**To do**
Within the entries that follow, show each line where the word "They" occurs.

[Start of section]

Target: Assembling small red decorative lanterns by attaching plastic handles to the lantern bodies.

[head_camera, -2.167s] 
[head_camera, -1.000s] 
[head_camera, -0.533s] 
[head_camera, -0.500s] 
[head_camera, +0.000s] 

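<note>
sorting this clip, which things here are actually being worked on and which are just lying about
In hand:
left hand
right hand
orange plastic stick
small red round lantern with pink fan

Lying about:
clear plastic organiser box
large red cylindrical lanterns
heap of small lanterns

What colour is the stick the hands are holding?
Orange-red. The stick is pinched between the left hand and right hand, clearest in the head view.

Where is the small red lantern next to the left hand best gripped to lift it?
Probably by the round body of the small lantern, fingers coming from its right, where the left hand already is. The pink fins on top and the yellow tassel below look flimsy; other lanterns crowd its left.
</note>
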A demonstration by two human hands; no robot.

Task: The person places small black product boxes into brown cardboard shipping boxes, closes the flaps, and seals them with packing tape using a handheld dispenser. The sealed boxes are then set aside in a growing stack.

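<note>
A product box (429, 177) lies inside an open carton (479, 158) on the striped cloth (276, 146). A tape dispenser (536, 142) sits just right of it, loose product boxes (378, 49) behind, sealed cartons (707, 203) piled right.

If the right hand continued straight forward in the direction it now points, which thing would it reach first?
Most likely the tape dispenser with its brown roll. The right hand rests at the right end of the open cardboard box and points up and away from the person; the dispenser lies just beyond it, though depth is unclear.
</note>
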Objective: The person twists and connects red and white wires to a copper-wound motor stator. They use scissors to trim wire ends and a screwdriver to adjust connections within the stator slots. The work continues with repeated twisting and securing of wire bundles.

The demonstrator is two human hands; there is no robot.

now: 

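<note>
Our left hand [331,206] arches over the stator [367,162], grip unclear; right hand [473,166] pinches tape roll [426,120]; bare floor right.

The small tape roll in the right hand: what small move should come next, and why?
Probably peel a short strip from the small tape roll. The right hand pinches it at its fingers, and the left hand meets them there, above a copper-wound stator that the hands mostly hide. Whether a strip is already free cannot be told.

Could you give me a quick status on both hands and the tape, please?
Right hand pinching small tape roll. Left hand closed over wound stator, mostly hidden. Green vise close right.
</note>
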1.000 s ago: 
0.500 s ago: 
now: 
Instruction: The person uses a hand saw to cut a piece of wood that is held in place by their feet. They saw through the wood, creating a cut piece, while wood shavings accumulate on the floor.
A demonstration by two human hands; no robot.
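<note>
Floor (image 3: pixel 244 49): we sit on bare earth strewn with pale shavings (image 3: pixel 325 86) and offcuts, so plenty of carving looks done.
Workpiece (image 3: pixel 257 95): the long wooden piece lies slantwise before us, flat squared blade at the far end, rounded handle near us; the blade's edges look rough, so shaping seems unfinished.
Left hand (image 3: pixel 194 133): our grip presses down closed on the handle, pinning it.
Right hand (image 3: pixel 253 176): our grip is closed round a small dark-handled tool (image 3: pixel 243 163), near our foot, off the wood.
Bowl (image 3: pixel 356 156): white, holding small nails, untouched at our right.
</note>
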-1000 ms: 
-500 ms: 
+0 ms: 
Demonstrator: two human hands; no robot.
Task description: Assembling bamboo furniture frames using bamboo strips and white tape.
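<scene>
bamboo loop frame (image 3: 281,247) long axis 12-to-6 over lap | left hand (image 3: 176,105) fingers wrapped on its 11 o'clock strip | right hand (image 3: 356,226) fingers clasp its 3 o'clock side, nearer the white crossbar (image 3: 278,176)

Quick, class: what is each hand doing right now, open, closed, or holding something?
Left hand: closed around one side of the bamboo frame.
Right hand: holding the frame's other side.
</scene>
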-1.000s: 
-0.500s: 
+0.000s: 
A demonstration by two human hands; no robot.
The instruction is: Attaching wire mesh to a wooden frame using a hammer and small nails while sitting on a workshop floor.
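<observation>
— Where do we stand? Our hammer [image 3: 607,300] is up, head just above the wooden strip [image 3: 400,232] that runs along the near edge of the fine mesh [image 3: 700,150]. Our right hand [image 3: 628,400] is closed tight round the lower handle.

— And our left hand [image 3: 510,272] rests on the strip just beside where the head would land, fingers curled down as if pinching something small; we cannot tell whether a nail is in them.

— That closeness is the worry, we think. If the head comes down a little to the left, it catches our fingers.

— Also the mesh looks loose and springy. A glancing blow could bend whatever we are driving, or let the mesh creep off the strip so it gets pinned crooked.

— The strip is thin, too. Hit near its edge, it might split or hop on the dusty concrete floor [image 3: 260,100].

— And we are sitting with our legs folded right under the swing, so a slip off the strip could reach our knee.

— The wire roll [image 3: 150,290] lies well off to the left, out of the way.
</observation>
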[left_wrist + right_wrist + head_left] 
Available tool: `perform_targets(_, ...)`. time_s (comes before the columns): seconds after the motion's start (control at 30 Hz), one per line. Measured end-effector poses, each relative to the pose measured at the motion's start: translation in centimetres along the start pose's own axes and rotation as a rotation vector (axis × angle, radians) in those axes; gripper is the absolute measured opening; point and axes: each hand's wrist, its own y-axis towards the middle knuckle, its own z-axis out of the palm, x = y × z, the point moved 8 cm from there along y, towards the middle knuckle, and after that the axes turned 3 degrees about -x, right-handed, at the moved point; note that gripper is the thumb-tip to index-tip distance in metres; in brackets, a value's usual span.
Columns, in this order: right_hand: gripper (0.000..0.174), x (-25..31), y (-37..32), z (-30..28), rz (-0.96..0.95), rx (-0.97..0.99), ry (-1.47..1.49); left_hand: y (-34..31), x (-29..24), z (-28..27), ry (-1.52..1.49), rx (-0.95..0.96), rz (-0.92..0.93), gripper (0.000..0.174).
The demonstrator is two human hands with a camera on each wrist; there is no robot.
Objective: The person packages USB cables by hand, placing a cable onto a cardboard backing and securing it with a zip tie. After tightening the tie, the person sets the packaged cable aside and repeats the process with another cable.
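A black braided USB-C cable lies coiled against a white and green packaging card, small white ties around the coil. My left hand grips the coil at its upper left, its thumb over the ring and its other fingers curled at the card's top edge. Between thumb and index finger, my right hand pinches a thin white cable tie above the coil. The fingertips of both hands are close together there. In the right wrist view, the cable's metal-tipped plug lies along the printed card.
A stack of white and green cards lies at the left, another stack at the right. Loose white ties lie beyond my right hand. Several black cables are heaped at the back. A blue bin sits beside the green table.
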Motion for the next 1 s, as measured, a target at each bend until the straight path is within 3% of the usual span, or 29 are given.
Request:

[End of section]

**Response**
Objective: The person twists and connects red and white wires to a copper-wound motor stator. They use scissors to trim wire ends and a screwdriver to adjust connections within the stator slots. The work continues with repeated twisting and securing of wire bundles.
Instruction: The person uses a hand saw to cut a piece of wood that is held in place by their feet. They saw through the wood, creating a cut piece, while wood shavings accumulate on the floor.

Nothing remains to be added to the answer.